Published:Tuesday | March 7, 2017 | 12:00 AMJovan Johnson
Jones

The Government has spent more than $1 billion over the past seven years on training and development for 1,453 civil servants, but exactly how Jamaica has benefited is not known.

That's because, according to Wayne Jones, deputy financial secretary in the finance ministry with responsibility for human resource, there's no system now in place to assess the value the additional training brings to the public sector.

"I can't say that we have a system in place. We're not as sophisticated in that process as we would like to be. [But] it becomes even more necessary when you have dwindling resources," he told The Gleaner. "I'm sure that even anecdotally, we can say to you that when people come back from training, we do see improvements in their contributions."

So far, he said the performance management and appraisal system used by government bodies is the closest thing to an assessment tool.

The other critical issue is the areas approved for civil servants to get advanced training in. Those data were not immediately available, and that would help to explain the billion-dollar expenditure revealed through an Access to Information request. The ministry said that information would have to be drawn from the individual files of the workers.

Jones also explained that some of the $1.4 billion came from donors with specific requirements. The total amount from taxpayers over the period 2010-2016 was also not immediately available.

 

Training critical to public-sector reform

 

Professor Densil Williams, pro vice-chancellor, planning at the University of the West Indies, said it was difficult to measure performance in the public sector, unlike in the private sector, where targets are more exact.

"It is not an easy thing to actually identify in a tangible way the exact benefit that you have got from increased training," he said. "What you will see is that over time, the employee becomes much better at what he or she is doing. There should be greater efficiency that you're seeing from the employee's performance. There should be greater productivity. You in the organisation have to find ways and means of measuring those things."

According to Williams, "The beauty about training is that it gives you a different perspective about how you should be doing things. When you send someone on training and they come back to your organisation, the question you ask yourself is, 'Have they been doing things in a different way, that has improved the performance of their portfolio?'"

Efficiency has been one of the buzzwords used by governments over the years to explain why reforms are necessary. Local think tank, Caribbean Research Policy Institute, in a 2015 study noted that governments have, however, failed to match their words with actions.
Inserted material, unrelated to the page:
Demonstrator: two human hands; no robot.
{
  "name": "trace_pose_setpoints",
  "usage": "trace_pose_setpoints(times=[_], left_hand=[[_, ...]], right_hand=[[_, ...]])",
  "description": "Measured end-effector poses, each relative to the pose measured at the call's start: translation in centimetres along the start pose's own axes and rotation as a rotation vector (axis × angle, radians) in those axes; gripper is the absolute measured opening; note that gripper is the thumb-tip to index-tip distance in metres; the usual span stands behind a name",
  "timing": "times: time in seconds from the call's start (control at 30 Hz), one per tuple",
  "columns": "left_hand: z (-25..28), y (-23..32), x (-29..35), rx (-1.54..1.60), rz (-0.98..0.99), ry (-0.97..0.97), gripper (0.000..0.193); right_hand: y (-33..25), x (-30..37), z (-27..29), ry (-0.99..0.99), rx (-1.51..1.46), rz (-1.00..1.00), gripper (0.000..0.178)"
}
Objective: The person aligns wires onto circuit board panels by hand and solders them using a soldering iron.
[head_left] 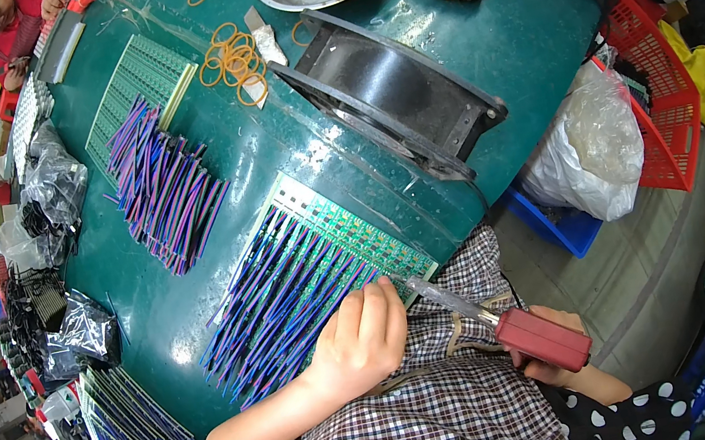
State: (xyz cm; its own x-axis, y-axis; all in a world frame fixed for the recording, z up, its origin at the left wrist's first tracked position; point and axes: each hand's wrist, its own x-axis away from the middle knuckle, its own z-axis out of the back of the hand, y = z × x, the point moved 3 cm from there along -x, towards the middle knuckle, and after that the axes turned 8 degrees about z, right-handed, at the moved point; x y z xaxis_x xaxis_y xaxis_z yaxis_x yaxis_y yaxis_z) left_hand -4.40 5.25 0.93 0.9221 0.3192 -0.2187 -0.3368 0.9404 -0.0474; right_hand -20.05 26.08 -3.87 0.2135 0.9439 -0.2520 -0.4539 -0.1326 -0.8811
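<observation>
Remote head view, panel as reference. The green circuit-board panel (346, 238) lay on the tabletop (141, 304), blue-and-purple wires (278, 304) trailing off its left side. I judged it was set near the body so both hands could reach its near right corner. Left grip (362, 336): over the panel's near edge, fingers curled in, tips at the wire ends by that corner; whether a wire was pinched I could not tell. Right grip (544, 370): closed round the red handle of a soldering iron (523, 331), just right of the panel, its tip pointing at that corner, near the left fingertips. Black axial fan (399, 84) beyond the panel, presumably for fumes. Loose wire bundle (169, 196) beyond the panel's left side, probably for easy pickup.
</observation>
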Motion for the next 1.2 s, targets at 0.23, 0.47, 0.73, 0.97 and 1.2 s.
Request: trace_pose_setpoints(times=[0.23,0.47,0.73,0.97,1.2], left_hand=[[0.2,0.0,0.0,-0.054,-0.031,-0.011,0.030],[0.3,0.4,-0.2,-0.077,-0.007,-0.005,0.032],[0.8,-9.9,-1.1,0.118,0.597,-0.018,0.018],[-1.8,-14.0,-1.6,-0.117,0.541,0.007,0.003],[-0.9,-14.9,-1.8,0.534,0.800,0.176,0.002]], right_hand=[[0.6,2.8,-0.1,0.095,-0.108,-0.094,0.068],[-1.0,0.2,-0.5,0.328,-0.485,-0.422,0.079],[-0.1,1.4,-0.8,0.357,-0.560,-0.420,0.083],[-0.2,0.8,-1.0,0.371,-0.588,-0.375,0.090],[-0.4,0.8,-0.9,0.376,-0.629,-0.329,0.088]])
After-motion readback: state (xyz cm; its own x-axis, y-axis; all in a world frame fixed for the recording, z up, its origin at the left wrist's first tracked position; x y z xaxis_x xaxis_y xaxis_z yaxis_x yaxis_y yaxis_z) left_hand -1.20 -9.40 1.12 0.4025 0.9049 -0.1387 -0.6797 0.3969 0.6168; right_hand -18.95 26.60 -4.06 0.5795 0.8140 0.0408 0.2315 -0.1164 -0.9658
That may change in the latest attempt through the current programme with the International Monetary Fund. Danny Roberts, who co-chairs a body overseeing public-sector reforms, said issues such as training of civil workers and assessing the impact were critical to the reform agenda.

"We have to make sure that we have in place the mechanisms that can assess. That is a process we have to commit ourselves to, so that we're able to do a kind of tracer study on the impact of the training on employment, productivity and the growth strategy," Roberts said.